The role of data scientist is clear: To analyse the data, plot visualisation graphs and consolidate the findings into a report. However, with greater interest in deeper understanding of big data and urgent need for more novel tools to gain insights from biological datasets, there is a growing interest in employing data engineers. Their roles and responsibilities can include app development, constructing pipelines, data testing and maintaining architectures such as databases and large-scale processing systems. This is unlike data scientists, who are mostly involved in data cleaning, data visualisation and big data organisation.

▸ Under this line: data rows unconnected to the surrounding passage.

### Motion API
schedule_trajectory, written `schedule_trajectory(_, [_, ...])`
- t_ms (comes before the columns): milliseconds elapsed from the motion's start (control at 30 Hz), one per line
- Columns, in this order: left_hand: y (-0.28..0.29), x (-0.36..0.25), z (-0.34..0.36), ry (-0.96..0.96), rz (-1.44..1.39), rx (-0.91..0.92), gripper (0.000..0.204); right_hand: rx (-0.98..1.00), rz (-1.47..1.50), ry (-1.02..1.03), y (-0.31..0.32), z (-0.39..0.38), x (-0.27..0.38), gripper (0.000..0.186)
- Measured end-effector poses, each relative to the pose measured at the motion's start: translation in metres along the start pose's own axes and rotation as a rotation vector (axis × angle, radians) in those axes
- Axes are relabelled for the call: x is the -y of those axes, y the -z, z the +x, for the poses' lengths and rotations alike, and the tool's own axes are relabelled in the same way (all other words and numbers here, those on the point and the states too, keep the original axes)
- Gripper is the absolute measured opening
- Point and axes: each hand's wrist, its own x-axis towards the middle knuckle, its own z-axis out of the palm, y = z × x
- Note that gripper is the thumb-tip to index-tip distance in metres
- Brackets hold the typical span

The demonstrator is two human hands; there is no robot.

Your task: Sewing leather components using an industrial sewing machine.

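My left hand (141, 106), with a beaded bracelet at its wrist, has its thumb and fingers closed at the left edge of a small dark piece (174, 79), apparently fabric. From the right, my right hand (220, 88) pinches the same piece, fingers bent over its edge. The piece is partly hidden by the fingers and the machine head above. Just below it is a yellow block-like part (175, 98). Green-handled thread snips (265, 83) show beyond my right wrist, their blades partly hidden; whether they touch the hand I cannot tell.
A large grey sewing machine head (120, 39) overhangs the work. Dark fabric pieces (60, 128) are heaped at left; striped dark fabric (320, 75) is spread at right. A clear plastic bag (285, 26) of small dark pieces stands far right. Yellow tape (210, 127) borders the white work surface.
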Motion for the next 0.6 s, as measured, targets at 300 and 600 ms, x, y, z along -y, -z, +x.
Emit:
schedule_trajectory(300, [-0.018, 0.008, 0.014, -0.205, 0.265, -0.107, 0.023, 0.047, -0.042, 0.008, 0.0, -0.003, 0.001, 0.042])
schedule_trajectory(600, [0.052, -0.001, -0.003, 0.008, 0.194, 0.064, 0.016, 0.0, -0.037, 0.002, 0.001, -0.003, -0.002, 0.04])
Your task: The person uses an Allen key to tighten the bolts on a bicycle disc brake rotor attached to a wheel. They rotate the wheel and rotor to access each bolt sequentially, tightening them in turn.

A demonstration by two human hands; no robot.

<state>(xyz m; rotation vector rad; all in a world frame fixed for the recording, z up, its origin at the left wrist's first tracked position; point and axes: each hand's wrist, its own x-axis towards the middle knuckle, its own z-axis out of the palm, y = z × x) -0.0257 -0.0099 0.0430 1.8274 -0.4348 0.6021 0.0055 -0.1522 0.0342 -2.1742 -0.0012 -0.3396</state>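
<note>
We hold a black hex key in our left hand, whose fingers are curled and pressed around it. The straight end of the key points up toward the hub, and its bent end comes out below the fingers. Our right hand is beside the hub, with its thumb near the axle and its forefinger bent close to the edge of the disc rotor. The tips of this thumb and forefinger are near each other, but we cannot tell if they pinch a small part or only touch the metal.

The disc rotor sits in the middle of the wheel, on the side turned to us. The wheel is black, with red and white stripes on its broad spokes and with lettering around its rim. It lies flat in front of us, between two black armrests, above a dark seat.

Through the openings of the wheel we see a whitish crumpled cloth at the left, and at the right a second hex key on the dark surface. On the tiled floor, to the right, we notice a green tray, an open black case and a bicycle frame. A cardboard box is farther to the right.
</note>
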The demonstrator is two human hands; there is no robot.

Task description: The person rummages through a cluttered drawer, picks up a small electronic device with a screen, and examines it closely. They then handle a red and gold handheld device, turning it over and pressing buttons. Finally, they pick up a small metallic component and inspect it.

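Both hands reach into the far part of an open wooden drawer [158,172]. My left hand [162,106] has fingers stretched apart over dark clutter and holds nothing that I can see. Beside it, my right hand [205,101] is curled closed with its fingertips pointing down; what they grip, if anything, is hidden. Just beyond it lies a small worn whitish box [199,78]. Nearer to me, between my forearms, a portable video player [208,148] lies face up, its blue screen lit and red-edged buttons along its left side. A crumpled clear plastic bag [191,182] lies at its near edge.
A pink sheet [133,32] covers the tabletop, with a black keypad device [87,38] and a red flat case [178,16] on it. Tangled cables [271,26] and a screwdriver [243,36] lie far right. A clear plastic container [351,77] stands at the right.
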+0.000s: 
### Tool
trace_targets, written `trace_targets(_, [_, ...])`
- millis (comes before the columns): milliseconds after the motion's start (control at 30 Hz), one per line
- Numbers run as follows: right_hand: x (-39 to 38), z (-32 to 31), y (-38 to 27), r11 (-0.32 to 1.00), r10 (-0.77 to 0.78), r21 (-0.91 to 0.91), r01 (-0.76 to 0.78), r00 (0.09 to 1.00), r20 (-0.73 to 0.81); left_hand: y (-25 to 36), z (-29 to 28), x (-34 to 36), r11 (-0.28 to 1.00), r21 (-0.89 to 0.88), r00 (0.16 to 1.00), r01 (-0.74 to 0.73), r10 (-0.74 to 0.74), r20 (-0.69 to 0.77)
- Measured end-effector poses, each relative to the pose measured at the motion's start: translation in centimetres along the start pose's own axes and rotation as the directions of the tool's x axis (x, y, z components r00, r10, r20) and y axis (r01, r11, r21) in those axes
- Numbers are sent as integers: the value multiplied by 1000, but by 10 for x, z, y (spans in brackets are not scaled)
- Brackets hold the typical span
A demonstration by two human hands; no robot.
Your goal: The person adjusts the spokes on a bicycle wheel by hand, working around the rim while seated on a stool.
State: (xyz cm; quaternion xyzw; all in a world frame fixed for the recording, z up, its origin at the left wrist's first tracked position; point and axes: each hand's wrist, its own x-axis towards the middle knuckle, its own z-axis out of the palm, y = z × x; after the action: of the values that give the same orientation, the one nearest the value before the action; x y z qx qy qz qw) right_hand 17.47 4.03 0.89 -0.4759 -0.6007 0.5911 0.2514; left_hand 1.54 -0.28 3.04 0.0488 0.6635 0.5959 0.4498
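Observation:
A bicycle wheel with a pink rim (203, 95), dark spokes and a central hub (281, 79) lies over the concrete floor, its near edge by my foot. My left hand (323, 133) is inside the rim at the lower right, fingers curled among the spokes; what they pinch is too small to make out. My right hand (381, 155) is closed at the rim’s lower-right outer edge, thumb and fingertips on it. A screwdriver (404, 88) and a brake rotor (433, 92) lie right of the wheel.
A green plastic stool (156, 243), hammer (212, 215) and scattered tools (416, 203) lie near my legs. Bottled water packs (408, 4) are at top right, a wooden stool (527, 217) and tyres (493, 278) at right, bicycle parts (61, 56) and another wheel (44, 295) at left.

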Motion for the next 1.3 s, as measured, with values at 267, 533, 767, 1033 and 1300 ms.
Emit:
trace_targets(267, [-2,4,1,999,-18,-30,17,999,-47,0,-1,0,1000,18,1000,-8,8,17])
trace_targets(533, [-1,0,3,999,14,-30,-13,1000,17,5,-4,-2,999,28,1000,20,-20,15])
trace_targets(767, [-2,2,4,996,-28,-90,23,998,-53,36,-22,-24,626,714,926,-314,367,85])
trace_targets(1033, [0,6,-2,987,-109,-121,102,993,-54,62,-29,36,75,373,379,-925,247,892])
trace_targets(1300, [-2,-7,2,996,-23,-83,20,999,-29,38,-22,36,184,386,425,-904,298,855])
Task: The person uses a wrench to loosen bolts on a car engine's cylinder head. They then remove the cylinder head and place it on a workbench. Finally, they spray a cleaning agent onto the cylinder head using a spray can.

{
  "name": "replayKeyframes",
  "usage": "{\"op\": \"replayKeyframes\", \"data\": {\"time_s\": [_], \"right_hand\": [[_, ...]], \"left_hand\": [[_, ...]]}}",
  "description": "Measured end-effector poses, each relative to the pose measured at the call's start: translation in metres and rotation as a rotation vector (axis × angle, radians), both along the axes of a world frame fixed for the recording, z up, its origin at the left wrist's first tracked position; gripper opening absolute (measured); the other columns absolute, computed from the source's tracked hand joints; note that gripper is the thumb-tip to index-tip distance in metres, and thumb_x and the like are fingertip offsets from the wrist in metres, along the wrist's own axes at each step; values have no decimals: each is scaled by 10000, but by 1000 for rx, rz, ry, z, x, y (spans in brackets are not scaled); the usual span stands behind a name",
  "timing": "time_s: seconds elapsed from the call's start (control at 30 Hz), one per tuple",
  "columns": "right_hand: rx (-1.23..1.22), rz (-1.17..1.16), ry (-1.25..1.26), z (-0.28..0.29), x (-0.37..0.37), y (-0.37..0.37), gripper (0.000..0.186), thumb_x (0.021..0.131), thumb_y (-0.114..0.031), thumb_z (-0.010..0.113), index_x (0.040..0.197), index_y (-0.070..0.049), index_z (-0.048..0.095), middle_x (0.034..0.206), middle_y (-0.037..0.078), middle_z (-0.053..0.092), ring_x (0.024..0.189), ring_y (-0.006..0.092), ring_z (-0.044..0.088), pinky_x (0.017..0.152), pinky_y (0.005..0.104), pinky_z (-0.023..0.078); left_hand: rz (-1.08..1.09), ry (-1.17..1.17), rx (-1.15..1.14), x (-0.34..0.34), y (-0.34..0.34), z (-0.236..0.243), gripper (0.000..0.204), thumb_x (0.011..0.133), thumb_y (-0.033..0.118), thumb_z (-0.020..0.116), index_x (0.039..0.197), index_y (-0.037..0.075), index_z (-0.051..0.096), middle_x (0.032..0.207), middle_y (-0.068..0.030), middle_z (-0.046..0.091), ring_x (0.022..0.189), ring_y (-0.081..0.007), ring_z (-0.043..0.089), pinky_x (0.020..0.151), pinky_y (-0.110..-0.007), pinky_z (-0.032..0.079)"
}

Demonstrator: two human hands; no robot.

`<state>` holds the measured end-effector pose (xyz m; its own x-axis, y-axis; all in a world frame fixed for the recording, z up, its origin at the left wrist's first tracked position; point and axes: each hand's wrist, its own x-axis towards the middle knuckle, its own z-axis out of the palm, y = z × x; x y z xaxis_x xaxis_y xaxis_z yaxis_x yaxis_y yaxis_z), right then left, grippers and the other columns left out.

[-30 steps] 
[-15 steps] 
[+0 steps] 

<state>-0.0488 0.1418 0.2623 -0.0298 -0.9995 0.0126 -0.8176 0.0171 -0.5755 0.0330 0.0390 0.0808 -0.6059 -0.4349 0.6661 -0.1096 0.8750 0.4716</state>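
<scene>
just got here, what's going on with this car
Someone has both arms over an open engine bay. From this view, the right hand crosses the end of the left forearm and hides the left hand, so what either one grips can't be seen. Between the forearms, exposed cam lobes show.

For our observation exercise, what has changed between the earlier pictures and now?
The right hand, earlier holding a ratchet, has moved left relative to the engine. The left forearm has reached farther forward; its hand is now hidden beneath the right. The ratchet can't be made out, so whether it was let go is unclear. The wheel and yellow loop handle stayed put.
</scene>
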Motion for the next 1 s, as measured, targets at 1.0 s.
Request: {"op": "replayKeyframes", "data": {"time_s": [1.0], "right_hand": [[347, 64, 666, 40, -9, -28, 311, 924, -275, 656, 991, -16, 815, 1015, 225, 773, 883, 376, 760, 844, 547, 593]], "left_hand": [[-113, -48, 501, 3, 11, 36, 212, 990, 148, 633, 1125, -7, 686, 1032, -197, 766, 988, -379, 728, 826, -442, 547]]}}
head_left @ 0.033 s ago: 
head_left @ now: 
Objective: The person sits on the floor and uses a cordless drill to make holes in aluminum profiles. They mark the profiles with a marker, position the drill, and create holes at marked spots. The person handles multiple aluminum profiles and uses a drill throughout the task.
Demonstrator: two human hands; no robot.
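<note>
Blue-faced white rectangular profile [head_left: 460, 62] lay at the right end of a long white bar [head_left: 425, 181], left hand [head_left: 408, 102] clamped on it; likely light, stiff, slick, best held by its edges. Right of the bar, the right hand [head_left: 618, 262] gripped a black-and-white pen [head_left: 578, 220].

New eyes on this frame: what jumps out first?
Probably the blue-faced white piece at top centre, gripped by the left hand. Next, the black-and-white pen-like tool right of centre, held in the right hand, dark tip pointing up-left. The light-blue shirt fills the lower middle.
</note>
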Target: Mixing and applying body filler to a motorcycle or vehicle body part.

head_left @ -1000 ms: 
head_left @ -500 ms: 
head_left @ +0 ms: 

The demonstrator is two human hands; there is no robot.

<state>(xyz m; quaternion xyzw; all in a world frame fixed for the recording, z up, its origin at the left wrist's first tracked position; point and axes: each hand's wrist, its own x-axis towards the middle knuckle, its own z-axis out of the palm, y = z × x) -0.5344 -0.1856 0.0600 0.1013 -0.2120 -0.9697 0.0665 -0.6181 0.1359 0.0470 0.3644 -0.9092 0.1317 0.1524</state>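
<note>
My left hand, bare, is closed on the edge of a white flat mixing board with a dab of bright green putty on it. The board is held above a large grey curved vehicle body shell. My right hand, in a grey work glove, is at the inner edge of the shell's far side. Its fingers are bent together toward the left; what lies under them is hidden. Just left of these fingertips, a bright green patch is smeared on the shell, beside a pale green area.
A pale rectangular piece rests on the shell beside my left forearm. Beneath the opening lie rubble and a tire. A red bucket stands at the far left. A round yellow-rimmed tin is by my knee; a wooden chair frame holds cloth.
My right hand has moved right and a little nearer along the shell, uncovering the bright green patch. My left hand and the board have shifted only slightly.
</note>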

The installation of Voilà, and the associated templates is relatively straight-forward. You just need to execute these codes to download the packages:
pip install voila pip install voila-gridstack pip install voila-vuetify
Once the packages are installed in your environment, you should be able to see the extensions in the Jupyter notebook (indicated in arrow). Clicking on them will execute the output files from python codes.
With the gridstack or the vuetify templates, you can further manipulate and reorder your output files to display your graphs in your dashboard. The dashboard can then be deployed using Heroku or deposited in GitHub for deployment in mybinder.org.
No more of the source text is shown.